#### What you have to do:
As the answer, give a copy of each line below that includes the word "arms".

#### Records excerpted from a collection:
☆ ☆ ☆ ☆

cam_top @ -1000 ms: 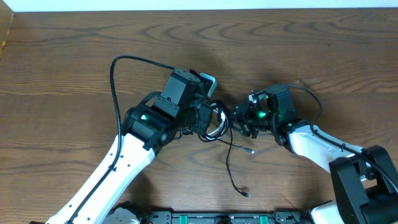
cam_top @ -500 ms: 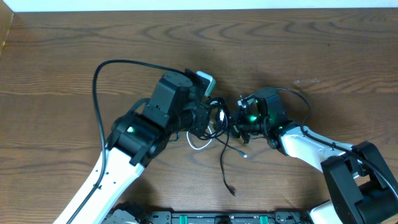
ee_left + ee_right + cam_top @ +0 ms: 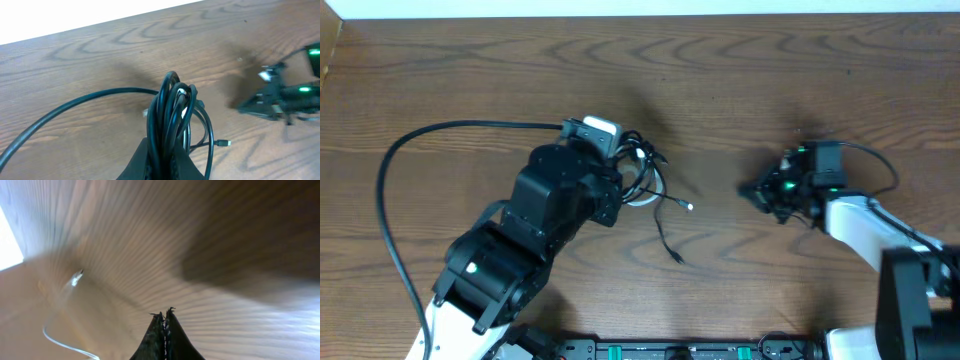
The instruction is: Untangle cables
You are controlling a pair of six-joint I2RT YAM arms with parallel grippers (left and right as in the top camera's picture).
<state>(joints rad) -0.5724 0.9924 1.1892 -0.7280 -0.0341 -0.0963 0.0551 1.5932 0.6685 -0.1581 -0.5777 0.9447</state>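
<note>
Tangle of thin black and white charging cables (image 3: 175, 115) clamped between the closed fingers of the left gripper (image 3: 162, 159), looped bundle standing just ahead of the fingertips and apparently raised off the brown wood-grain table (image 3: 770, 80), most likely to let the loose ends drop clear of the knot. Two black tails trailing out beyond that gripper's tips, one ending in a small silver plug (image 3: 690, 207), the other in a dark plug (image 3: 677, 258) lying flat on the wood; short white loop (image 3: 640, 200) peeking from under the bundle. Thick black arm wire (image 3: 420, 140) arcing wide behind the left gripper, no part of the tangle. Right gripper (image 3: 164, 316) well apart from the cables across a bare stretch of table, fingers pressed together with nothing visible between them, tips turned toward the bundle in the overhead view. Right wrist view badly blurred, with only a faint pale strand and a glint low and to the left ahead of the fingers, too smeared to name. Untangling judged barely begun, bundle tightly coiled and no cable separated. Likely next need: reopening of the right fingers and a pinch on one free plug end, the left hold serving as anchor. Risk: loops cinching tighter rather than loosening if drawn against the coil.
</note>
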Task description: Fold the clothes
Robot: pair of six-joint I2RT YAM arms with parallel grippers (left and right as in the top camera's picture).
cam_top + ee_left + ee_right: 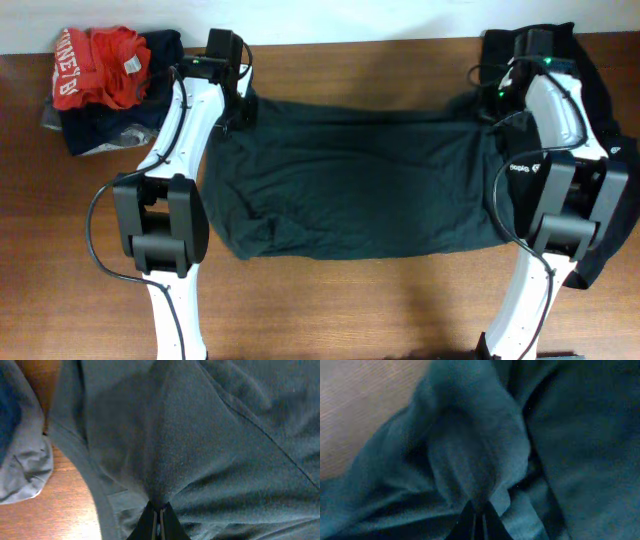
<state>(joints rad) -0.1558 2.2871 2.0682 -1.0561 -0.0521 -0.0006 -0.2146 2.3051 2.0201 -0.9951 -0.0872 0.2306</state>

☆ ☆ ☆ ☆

#### Result of the exercise:
You are controlling a pair of six-joint I2RT YAM arms with parallel grippers (left and right as in the top camera's picture).
Robot: pair of six-joint I2RT YAM arms with parallel grippers (left and right as in the top camera's picture).

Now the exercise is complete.